A sentença recorrida justificou a licitude da admissão/adjudicação/contratação/execução da “Aquisição de serviço de alojamento em pensão completa – Ano de 2016 (516 Seniores)” nos seguintes termos:
“…A responsabilidade civil extracontratual do Estado e pessoas colectivas públicas por factos ilícitos praticados pelos seus órgãos ou agentes assenta nos pressupostos de idêntica responsabilidade prevista na lei civil, com as especialidades resultantes das normas próprias relativas à responsabilidade dos entes públicos (cfr. arts. 7º e 12º do Regime da Responsabilidade Civil Extracontratual do Estado e Demais Pessoas Colectivas, aprovado pela Lei nº 67/2007, de 31/12 e art. 483º e seguintes do CC).
O instituto da responsabilidade civil destina-se a forçar o responsável pela lesão ilegal, violadora dos direitos ou interesses legítimos de outrem, a reparar os danos causados e, dessa forma, evitar que o lesado fique prejudicado.
Assim sendo, haverá sempre que aferir da verificação dos respectivos pressupostos, desde logo, o facto ilícito, consubstanciado na ilegal adjudicação do procedimento de “Aquisição de serviço de alojamento em pensão completa – ano de 2016 (8516 seniores) – 36/ABS/2016” à concorrente O..., Lda.; o dano (lesão ou prejuízo de ordem patrimonial ou não patrimonial, produzido na esfera jurídica de terceiros) e o nexo de causalidade entre o facto e o dano.
Na verdade, se se concluir no sentido da prática ilegal de acto de adjudicação, importa determinar a reparação dos prejuízos causados à A. com a conduta da Administração, decorrente dessa prática.
A. peticionou diversos danos, a saber, i) as despesas relativas à preparação do concurso público e custos com o processo de contencioso contratual e, ii) os danos relativos aos benefícios que não obteve no concurso em causa, resultantes da adjudicação ilegal a outrem.
Note-se, todavia, que a medida do dano tem sido entendida de forma restritiva no âmbito da responsabilidade civil pré-contratual, atribuindo-se indemnização pelo chamado interesse contratual negativo (ou dano de confiança). Quanto ao interesse contratual positivo (ou dano de incumprimento), só excepcionalmente, nos casos em que a conduta culposa da parte consistia na violação do “dever de conclusão” do negócio, se admite indemnização os prejuízos decorrentes do interesse contratual positivo (cfr. Margarida Cortez, “Responsabilidade Civil da Administração”, p.129; Pires de Lima /Antunes Varela, “Código Civil Anotado, vol.I, 4ª ed., Coimbra Editora, 1987, p.216).
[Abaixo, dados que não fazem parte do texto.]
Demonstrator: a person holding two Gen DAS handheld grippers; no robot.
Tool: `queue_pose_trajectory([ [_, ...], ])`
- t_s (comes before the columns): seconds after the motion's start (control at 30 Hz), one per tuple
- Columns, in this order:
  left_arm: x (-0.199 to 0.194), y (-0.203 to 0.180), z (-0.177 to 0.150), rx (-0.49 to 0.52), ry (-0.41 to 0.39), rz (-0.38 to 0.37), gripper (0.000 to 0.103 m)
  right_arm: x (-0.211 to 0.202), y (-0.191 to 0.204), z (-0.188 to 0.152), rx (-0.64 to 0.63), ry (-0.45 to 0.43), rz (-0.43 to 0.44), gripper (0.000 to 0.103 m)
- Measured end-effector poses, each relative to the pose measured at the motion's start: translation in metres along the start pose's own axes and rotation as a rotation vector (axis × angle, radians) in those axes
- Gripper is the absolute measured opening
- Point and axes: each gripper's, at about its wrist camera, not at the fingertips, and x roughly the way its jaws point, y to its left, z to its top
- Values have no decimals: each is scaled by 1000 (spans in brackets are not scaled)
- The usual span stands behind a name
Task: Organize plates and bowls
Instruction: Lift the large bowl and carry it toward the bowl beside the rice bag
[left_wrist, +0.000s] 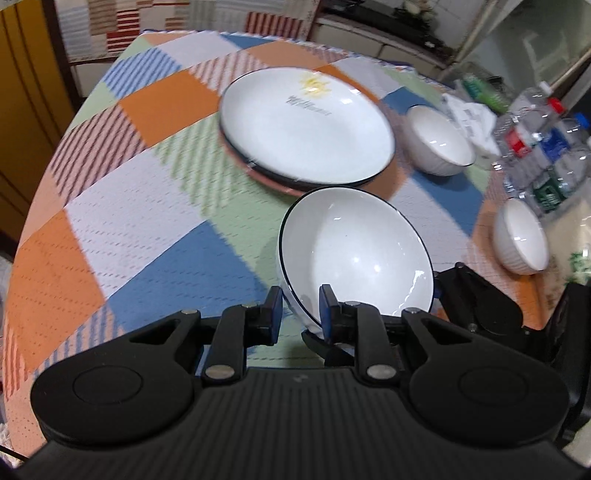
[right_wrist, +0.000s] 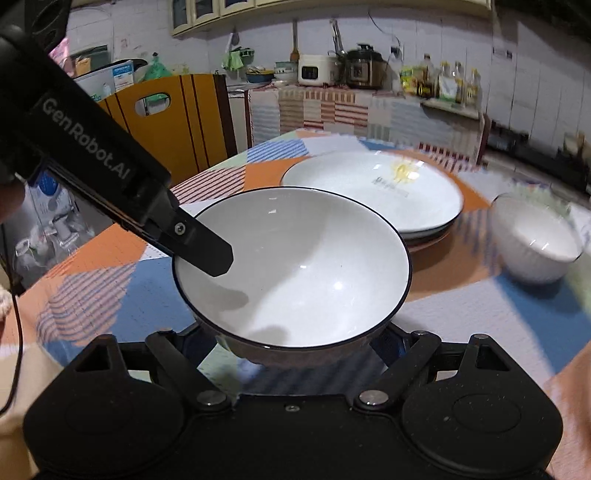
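A white bowl with a thin black rim (left_wrist: 354, 258) hangs tilted just above the checked tablecloth. My left gripper (left_wrist: 299, 314) is shut on its near rim, one blue pad inside the bowl and one outside. In the right wrist view the same bowl (right_wrist: 295, 266) fills the middle, with the left gripper's finger (right_wrist: 207, 251) dipping into it. My right gripper (right_wrist: 295, 352) spans the bowl's lower body with wide jaws, its fingertips hidden under the bowl. Behind it stands a stack of plates (left_wrist: 306, 129), the top one white with a yellow sun print (right_wrist: 373, 192).
Two ribbed white bowls stand on the table, one (left_wrist: 439, 140) beside the plates and one (left_wrist: 522, 236) nearer the right edge. Several plastic bottles (left_wrist: 546, 147) crowd the far right. A yellow chair back (right_wrist: 166, 122) stands beyond the table's left side.
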Motion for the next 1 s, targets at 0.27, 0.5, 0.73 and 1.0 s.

Seja como for, a obrigação de indemnizar só existe, pois, se, face à matéria de facto relevante e provada, se concluir que oferece razão à Autora nas imputadas ilegalidades do acto de adjudicação.
Nestes casos deverá existir uma apreciação prévia sobre a ilegalidade do acto que foi posto em crise no processo.
Conforme decorre do probatório, a Autora ficou colocada logo a seguir à adjudicatária, aquando da proposta do acto de adjudicação, pelo que se a sua proposta tivesse que ter sido a escolhida como adjudicatária e não a proposta da O..., Lda. que, de acordo com a. devia ter sido excluída, então, estaríamos em presença de uma acto violador das regras concursais e por isso ilegal.
Como sabemos, a decisão de exclusão de propostas apresentadas, enquanto decisão num caso concreto e individual, é um ato administrativo, sujeito ao princípio da legalidade, o que significa que tal decisão tem de se basear em norma legal que indique a específica causa de exclusão, ou norma estabelecida com fundamento na lei que preveja que um determinado facto gera o efeito da exclusão da proposta.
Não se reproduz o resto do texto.